RE: [PATCH] drm/amdgpu: add post reset IP callback

"Yu, Lang" <Lang.Yu@xxxxxxx> · Wed, 3 Apr 2024 07:31:04 +0000

[AMD Official Use Only - General]

>-----Original Message-----
>From: Sharma, Shashank <Shashank.Sharma@xxxxxxx>
>Sent: Wednesday, April 3, 2024 3:19 PM
>To: Yu, Lang <Lang.Yu@xxxxxxx>; Christian König
><ckoenig.leichtzumerken@xxxxxxxxx>; amd-gfx@xxxxxxxxxxxxxxxxxxxxx
>Cc: Deucher, Alexander <Alexander.Deucher@xxxxxxx>; Koenig, Christian
><Christian.Koenig@xxxxxxx>
>Subject: Re: [PATCH] drm/amdgpu: add post reset IP callback
>
>Hey Lang,
>
>On 03/04/2024 08:51, Yu, Lang wrote:
>> [AMD Official Use Only - General]
>>
>>> -----Original Message-----
>>> From: Christian König <ckoenig.leichtzumerken@xxxxxxxxx>
>>> Sent: Tuesday, April 2, 2024 9:38 PM
>>> To: Yu, Lang <Lang.Yu@xxxxxxx>; amd-gfx@xxxxxxxxxxxxxxxxxxxxx
>>> Cc: Deucher, Alexander <Alexander.Deucher@xxxxxxx>; Koenig, Christian
>>> <Christian.Koenig@xxxxxxx>; Sharma, Shashank
>>> <Shashank.Sharma@xxxxxxx>
>>> Subject: Re: [PATCH] drm/amdgpu: add post reset IP callback
>>>
>>> Am 28.03.24 um 05:40 schrieb Lang Yu:
>>>> There are use cases which need full GPU functionality (e.g., VM
>>>> update, TLB inavildate) when doing a GPU reset.
>>>>
>>>> Especially, the mes/umsch self tests which help validate the hw
>>>> state after hw init like ring/ib tests.
>>> I noted that before but just to repeat it once more: We can't do any
>>> MES or UMSCH validation while doing a GPU reset!
>> Yes, we can just easily disable it if it doesn't work well.
>> But it doesn't take too much effort to make it work.
>> It can expose issues as soon as possible and is useful for debugging
>purpose.
>IMO, its not that useful for debugging as well.
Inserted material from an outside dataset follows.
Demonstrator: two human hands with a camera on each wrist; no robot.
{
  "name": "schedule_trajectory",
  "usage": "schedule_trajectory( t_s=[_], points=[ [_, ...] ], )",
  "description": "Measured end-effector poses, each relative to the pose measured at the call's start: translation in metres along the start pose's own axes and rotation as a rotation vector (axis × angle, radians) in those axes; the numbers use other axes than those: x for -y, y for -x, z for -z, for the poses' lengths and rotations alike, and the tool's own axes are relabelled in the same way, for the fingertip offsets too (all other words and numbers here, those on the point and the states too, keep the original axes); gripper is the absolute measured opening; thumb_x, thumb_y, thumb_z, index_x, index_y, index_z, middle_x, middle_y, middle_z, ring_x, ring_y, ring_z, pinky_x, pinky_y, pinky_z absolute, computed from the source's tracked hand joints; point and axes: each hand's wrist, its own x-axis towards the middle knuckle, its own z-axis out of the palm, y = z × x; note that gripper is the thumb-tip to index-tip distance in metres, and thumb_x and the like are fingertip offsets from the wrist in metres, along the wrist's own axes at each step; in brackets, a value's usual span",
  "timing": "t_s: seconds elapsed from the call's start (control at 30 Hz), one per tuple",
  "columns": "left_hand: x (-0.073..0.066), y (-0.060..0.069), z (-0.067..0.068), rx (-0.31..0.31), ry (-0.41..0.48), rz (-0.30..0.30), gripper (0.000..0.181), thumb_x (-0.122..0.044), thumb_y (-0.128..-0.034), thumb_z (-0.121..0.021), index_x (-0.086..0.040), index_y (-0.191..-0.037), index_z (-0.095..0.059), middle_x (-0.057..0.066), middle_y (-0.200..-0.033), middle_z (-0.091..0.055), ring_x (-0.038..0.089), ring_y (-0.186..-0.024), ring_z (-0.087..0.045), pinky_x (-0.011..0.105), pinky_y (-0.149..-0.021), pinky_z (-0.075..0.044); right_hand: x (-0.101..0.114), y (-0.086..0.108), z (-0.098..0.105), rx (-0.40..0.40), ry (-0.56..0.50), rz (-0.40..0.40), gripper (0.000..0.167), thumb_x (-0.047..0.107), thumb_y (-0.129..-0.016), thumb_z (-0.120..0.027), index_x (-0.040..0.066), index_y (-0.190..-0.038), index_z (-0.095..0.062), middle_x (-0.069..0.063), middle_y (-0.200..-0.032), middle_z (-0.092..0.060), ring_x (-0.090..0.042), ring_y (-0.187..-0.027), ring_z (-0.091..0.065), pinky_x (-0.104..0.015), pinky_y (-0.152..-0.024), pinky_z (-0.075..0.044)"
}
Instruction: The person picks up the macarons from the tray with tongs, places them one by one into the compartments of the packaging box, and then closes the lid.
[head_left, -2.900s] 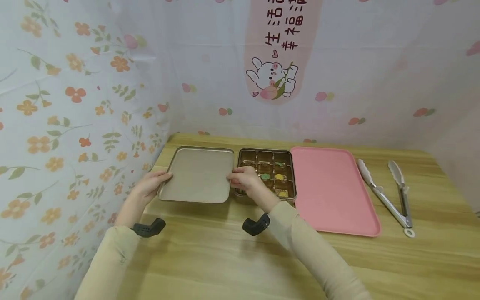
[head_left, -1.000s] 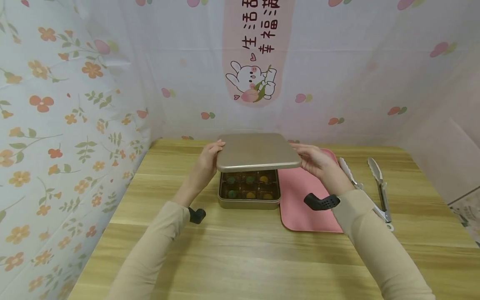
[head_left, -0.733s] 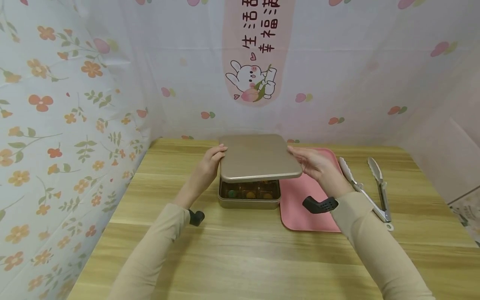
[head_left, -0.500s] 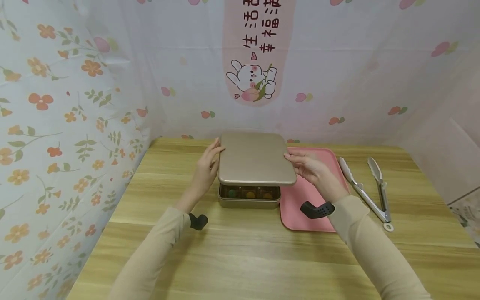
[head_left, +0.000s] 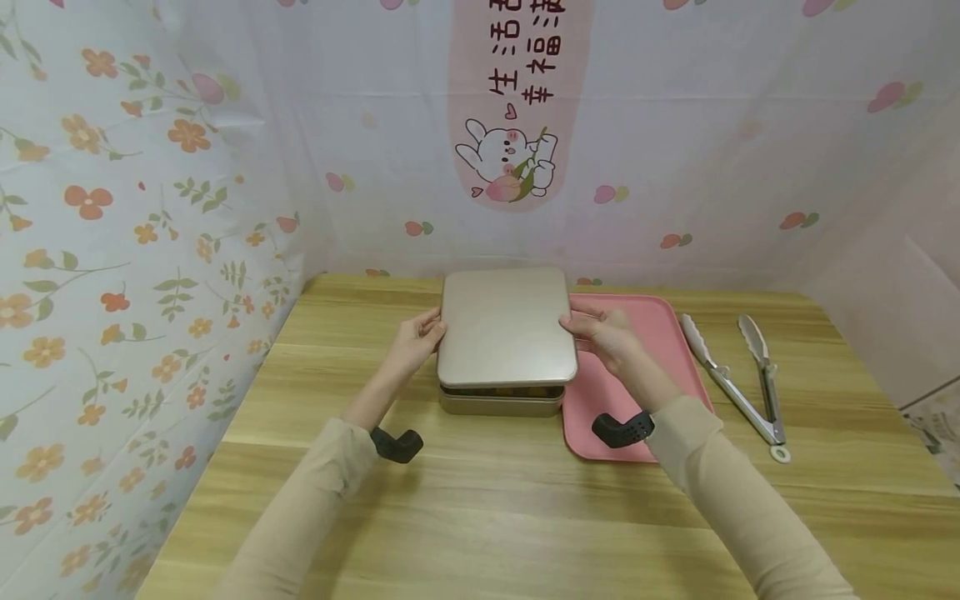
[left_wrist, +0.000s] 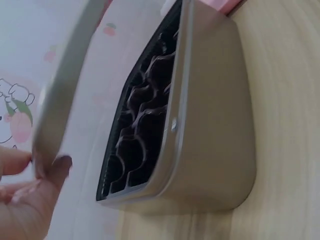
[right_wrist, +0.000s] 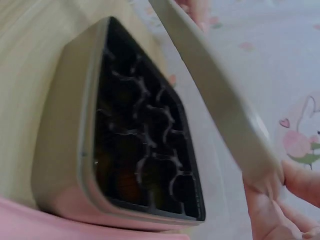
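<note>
A flat, gold-coloured metal lid hovers over the matching square tin, hiding most of its inside. The left hand pinches the lid's left edge between thumb and fingers. At the opposite edge, the right hand pinches it the same way. Both wrist views show a gap between the lid and the tin. Dark divided compartments fill the tin; their contents are too dim to make out there. In the head view, only a thin strip of the interior shows below the lid's front edge.
A pink tray lies right beside the tin. Further right, metal tongs rest spread apart on the wooden table. Patterned cloth hangs behind and along the left side.
Both hands carried the lid from left of the tin to above it. Over the last second its front edge came down and toward the person, covering the compartments that showed before.
</note>
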Motion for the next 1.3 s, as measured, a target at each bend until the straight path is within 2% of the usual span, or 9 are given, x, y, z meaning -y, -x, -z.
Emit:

In case of a problem, It will just
>timeout waiting for MES packet write and we will still have to find out the
>actual problem which caused MES to go into bad state in the last GPU reset.
>>
>>> The ring and IB tests use some pre-allocated memory we put aside for
>>> the task during driver load and so can execute during GPU reset as well.
>> If user space can create a VM and allocate memory during GPU reset, it
>> makes no sense to prevent kernel space from doing that.
>
>I think the objection here is mostly about why to do it at all, when it is not
>helpful. It would be just a maintenance overhead.

If you think it is not helpful,  why doing ring/ib tests?
I don't think such sanity test is not helpful.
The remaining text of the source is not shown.